DATA BELOW
________________________________________

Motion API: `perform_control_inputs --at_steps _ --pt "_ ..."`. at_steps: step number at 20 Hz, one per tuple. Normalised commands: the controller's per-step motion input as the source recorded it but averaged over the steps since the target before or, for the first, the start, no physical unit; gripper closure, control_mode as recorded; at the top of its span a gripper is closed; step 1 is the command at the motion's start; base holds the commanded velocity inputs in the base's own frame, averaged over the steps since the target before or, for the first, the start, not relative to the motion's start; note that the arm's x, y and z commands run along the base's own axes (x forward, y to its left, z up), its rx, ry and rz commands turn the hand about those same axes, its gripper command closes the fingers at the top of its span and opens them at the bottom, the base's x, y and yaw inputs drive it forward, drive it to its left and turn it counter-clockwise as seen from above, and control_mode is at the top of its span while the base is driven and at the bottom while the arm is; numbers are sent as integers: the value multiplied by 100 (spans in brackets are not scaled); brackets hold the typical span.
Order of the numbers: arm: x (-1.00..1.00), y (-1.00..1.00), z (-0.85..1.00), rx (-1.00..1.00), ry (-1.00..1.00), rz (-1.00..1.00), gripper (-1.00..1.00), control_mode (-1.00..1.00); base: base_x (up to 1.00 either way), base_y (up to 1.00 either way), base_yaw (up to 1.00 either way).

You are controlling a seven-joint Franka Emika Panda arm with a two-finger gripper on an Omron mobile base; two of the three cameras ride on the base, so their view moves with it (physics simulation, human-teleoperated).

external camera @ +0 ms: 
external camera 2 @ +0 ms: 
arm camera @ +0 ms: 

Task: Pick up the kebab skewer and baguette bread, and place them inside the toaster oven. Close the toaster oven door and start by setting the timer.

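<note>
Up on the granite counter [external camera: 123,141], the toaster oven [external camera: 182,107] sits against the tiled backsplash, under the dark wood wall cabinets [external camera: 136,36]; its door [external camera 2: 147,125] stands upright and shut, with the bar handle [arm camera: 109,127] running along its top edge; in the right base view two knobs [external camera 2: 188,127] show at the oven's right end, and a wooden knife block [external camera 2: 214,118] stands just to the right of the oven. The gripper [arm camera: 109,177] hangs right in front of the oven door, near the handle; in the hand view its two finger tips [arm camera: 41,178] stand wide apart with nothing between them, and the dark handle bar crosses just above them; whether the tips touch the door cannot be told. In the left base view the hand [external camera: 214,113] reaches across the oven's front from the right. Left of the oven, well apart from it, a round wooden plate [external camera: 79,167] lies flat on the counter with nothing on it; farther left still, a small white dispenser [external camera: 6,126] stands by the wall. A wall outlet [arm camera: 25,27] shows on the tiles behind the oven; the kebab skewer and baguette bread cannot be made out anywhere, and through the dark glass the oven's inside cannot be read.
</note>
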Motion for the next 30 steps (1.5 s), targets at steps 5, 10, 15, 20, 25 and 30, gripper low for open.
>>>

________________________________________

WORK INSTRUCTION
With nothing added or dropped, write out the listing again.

RESPONSE
Motion API: `perform_control_inputs --at_steps _ --pt "_ ..."`. at_steps: step number at 20 Hz, one per tuple. Normalised commands: the controller's per-step motion input as the source recorded it but averaged over the steps since the target before or, for the first, the start, no physical unit; gripper closure, control_mode as recorded; at the top of its span a gripper is closed; step 1 is the command at the motion's start; base holds the commanded velocity inputs in the base's own frame, averaged over the steps since the target before or, for the first, the start, not relative to the motion's start; note that the arm's x, y and z commands run along the base's own axes (x forward, y to its left, z up), its rx, ry and rz commands turn the hand about those same axes, its gripper command closes the fingers at the top of its span and opens them at the bottom, the base's x, y and yaw inputs drive it forward, drive it to its left and turn it counter-clockwise as seen from above, and control_mode is at the top of its span while the base is driven and at the bottom while the arm is; numbers are sent as integers: the value multiplied by 100 (spans in brackets are not scaled); brackets hold the typical span.
Order of the numbers: arm: x (-1.00..1.00), y (-1.00..1.00), z (-0.85..1.00), rx (-1.00..1.00), ry (-1.00..1.00), rz (-1.00..1.00), gripper (-1.00..1.00), control_mode (-1.00..1.00); base: base_x (up to 1.00 either way), base_y (up to 1.00 either way), base_yaw (up to 1.00 either way).

You are controlling a seven-joint Franka Emika Panda arm with a two-finger gripper on an Omron mobile base; two of the three cameras ride on the base, so their view moves with it (physics simulation, human-teleoperated).

external camera @ +0 ms: 
external camera 2 @ +0 ms: 
arm camera @ +0 ms: 

Task: Pick up the kebab skewer and baguette bread, and place them inside the toaster oven. Close the toaster oven door and start by setting the timer.

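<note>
Up on the granite counter [external camera: 123,141], the toaster oven [external camera: 182,107] sits against the tiled backsplash, under the dark wood wall cabinets [external camera: 136,36]; its door [external camera 2: 147,125] stands upright and shut, with the bar handle [arm camera: 109,127] running along its top edge; in the right base view two knobs [external camera 2: 188,127] show at the oven's right end, and a wooden knife block [external camera 2: 214,118] stands just to the right of the oven. The gripper [arm camera: 109,177] hangs right in front of the oven door, near the handle; in the hand view its two finger tips [arm camera: 41,178] stand wide apart with nothing between them, and the dark handle bar crosses just above them; whether the tips touch the door cannot be told. In the left base view the hand [external camera: 214,113] reaches across the oven's front from the right. Left of the oven, well apart from it, a round wooden plate [external camera: 79,167] lies flat on the counter with nothing on it; farther left still, a small white dispenser [external camera: 6,126] stands by the wall. A wall outlet [arm camera: 25,27] shows on the tiles behind the oven; the kebab skewer and baguette bread cannot be made out anywhere, and through the dark glass the oven's inside cannot be read.
</note>
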Motion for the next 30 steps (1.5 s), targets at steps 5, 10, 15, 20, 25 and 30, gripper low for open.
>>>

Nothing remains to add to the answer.